§ **EXERCISE AIM**
Apart from the images, the entire listing below must be restated word for word.
DATA SHOWN: Begin
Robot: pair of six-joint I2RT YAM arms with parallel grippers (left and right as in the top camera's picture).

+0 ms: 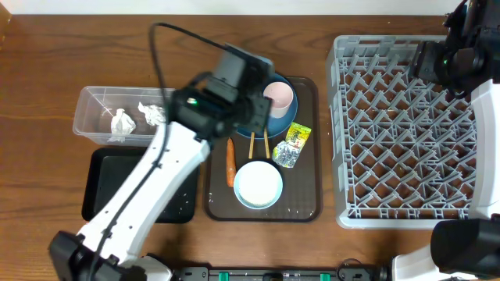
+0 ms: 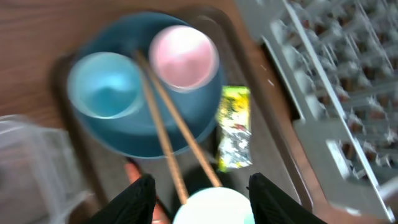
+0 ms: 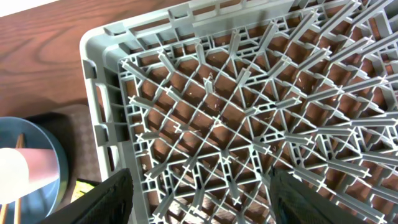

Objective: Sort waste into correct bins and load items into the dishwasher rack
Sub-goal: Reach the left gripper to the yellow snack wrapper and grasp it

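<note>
One brown serving tray [image 1: 317, 148] sits mid-surface, and everything is placed from it. On its far half lies one round blue plate [image 2: 149, 134], and on that plate stand two cups, upright: one light-blue cup [image 2: 106, 84] and one pink cup [image 2: 183, 56]. Two wooden chopsticks [image 2: 163, 121] run between the cups, with their near ends off the plate rim and reaching towards the one white bowl [image 1: 258, 185] on the tray's near half. One orange carrot [image 1: 230, 162] lies along the tray's left side, just beside the bowl. One yellow-green snack wrapper [image 1: 293, 144] lies on the tray's right side, near both plate and bowl.

Left of the tray are two bins. The clear tub [image 1: 94, 105] holds two crumpled tissues [image 1: 121, 123], side by side. The black tray [image 1: 105, 187] sits nearer the front edge of the wooden surface [image 1: 47, 62].

Right of the tray stands one big grey rack [image 1: 406, 133].

The left gripper [image 2: 200, 183] hangs over the tray's near half. Its jaws are partly apart with nothing in them, and the chopstick ends and bowl rim show below the gap. The right gripper [image 3: 202, 190] hovers above the rack, spread wide and holding nothing.
</note>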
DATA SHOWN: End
§ **OUTPUT FOR THIS TASK**
Robot: pair of six-joint I2RT YAM arms with parallel grippers (left and right as in the top camera's picture).

+0 ms: 
+0 ms: 
+0 ms: 

Objective: Sort waste into correct bins and load items into the dishwasher rack
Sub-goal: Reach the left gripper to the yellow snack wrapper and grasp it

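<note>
One brown serving tray [image 1: 317, 148] sits mid-surface, and everything is placed from it. On its far half lies one round blue plate [image 2: 149, 134], and on that plate stand two cups, upright: one light-blue cup [image 2: 106, 84] and one pink cup [image 2: 183, 56]. Two wooden chopsticks [image 2: 163, 121] run between the cups, with their near ends off the plate rim and reaching towards the one white bowl [image 1: 258, 185] on the tray's near half. One orange carrot [image 1: 230, 162] lies along the tray's left side, just beside the bowl. One yellow-green snack wrapper [image 1: 293, 144] lies on the tray's right side, near both plate and bowl.

Left of the tray are two bins. The clear tub [image 1: 94, 105] holds two crumpled tissues [image 1: 121, 123], side by side. The black tray [image 1: 105, 187] sits nearer the front edge of the wooden surface [image 1: 47, 62].

Right of the tray stands one big grey rack [image 1: 406, 133].

The left gripper [image 2: 200, 183] hangs over the tray's near half. Its jaws are partly apart with nothing in them, and the chopstick ends and bowl rim show below the gap. The right gripper [image 3: 202, 190] hovers above the rack, spread wide and holding nothing.
</note>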

This output requires nothing further.